• _WORK ITEM_: Repeat the records below exactly, from the first line through the line containing "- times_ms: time", and leave out any pictures.

[Records drawn from a dataset]
_ _ _
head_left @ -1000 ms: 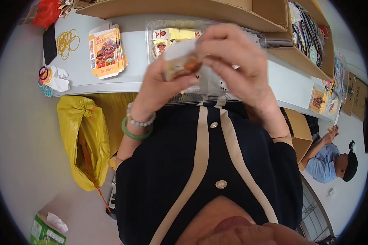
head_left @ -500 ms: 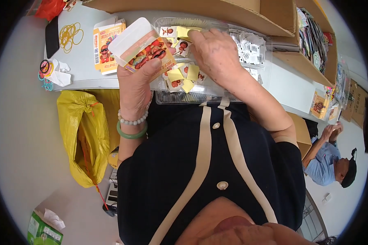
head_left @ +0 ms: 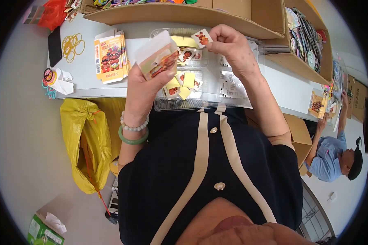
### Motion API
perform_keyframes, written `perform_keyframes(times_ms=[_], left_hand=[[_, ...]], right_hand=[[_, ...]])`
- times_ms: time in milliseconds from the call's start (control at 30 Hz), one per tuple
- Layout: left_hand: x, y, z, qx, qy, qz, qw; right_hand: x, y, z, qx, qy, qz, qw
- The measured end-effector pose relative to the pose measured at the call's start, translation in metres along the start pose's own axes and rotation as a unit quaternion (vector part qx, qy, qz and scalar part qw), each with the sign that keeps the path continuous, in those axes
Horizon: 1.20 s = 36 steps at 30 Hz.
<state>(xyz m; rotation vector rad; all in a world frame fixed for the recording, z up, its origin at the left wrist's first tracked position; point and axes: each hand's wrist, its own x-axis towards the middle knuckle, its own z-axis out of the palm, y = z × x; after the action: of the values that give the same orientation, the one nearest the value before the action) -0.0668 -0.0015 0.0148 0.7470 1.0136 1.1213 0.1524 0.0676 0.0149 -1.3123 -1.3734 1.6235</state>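
My left hand (head_left: 145,86) grips a small orange printed cardboard box (head_left: 161,64), its white flap standing up. Between the fingertips of my right hand (head_left: 233,45) is a small white picture card (head_left: 202,38), raised over the far side of a clear plastic tray (head_left: 206,90). Beneath the hands, the tray's left compartments hold picture cards (head_left: 173,91) and folded yellow papers (head_left: 188,80). Small white packets (head_left: 232,85) lie in its right compartments, partly hidden by my right forearm.
Flat printed boxes (head_left: 110,59) are stacked left of the tray, near yellow rubber bands (head_left: 72,45) and a black phone (head_left: 54,47). Large cardboard boxes (head_left: 184,18) line the far side. A yellow sack (head_left: 86,143) hangs below the table edge. Another person (head_left: 329,157) works at right.
My right hand has risen out of the tray with a picture card pinched in it. My left hand has tilted the box and shifted slightly nearer. The co-worker's arms have moved apart.
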Motion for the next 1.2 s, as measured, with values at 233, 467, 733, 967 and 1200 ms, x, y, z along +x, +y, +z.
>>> perform_keyframes(times_ms=[233,467,733,967,1200], left_hand=[[0.004,-0.008,0.014,0.126,-0.038,0.014,0.991],[0.008,-0.005,0.031,0.192,-0.104,0.028,0.975],[0.008,-0.012,0.029,-0.041,-0.137,-0.061,0.988],[0.006,-0.024,0.034,0.028,-0.143,0.030,0.989],[0.016,-0.015,0.041,0.237,-0.168,0.185,0.939]], right_hand=[[-0.034,-0.038,0.011,-0.171,0.113,-0.285,0.936],[-0.040,-0.052,0.026,-0.469,-0.056,-0.389,0.791],[-0.047,-0.042,0.009,-0.295,0.071,-0.325,0.896],[-0.054,-0.013,-0.002,0.146,-0.058,0.024,0.987],[-0.059,-0.011,-0.003,0.321,-0.124,0.137,0.929]])
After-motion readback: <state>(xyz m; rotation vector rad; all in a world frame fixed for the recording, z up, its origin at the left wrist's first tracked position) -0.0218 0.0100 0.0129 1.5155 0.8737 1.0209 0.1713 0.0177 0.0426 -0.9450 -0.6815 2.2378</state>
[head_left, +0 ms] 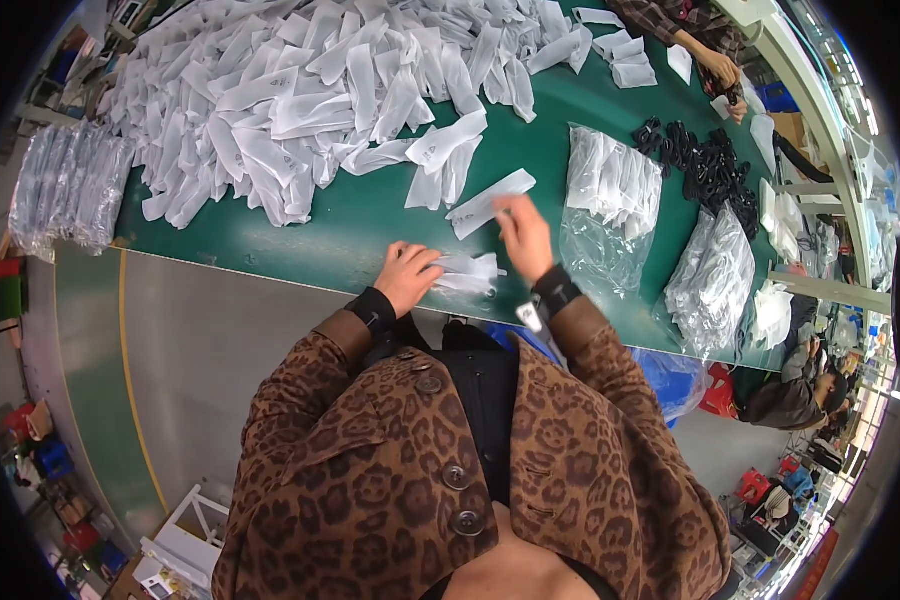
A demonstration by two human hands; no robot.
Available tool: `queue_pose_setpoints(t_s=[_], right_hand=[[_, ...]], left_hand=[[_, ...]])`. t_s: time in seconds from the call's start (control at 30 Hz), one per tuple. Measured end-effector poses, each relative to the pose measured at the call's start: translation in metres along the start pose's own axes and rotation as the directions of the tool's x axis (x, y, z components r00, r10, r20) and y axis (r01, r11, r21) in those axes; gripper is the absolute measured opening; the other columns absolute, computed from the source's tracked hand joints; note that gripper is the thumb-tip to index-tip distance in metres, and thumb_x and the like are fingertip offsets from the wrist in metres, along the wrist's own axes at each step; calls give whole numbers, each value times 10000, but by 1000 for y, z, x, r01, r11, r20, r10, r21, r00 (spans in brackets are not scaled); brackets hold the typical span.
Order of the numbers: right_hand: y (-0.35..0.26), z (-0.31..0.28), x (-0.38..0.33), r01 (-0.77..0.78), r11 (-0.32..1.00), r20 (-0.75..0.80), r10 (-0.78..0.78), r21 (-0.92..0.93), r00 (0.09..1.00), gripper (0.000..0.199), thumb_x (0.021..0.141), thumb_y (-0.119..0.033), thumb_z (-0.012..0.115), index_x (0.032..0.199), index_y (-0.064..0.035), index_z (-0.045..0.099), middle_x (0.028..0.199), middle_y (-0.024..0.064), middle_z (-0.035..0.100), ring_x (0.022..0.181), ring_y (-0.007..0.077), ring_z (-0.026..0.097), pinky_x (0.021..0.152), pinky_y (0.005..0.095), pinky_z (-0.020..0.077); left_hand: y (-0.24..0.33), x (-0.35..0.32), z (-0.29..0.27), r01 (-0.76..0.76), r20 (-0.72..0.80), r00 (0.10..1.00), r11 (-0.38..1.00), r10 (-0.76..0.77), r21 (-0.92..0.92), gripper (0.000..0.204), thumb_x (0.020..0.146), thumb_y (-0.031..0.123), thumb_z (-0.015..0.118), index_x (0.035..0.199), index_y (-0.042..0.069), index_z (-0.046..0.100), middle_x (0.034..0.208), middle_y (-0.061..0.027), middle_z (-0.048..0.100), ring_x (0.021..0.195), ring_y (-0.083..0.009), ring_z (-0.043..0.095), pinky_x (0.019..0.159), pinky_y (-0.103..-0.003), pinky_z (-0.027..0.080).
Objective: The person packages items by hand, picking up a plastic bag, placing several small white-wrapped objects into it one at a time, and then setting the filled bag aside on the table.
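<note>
While the left hand (pixel 406 276) lies curled on a small stack of white pouches (pixel 467 272) at the near edge of the green table (pixel 370 215), gripping its left end, the right hand (pixel 523 236) is raised just beyond it, fingertips pinched on the near end of a single white pouch (pixel 488 203) that slants away toward the far side; the two hands are near each other but apart. Behind them a large heap of loose white pouches (pixel 310 90) covers the far left of the table. To the right lie clear plastic bags of white pieces (pixel 610 205), a pile of black parts (pixel 705 165) and another filled clear bag (pixel 715 280). At the far right corner another person's hand (pixel 722 72) rests by more pouches. A bundle of clear wrapped packs (pixel 65 190) sits off the table's left end
</note>
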State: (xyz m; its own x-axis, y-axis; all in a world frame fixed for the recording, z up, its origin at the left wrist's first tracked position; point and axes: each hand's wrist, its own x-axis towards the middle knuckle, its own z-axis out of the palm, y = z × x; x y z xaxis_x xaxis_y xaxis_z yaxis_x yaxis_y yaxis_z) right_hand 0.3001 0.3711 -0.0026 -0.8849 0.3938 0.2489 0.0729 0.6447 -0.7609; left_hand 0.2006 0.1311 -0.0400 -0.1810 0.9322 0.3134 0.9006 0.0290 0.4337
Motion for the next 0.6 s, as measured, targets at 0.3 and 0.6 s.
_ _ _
• _ANSWER SPACE_:
head_left @ -1000 ms: 
head_left @ -500 ms: 
head_left @ +0 ms: 
### Motion API
perform_keyframes, written `perform_keyframes(times_ms=[_], left_hand=[[_, ...]], right_hand=[[_, ...]])`
- times_ms: time in milliseconds from the call's start (control at 30 Hz), one per tuple

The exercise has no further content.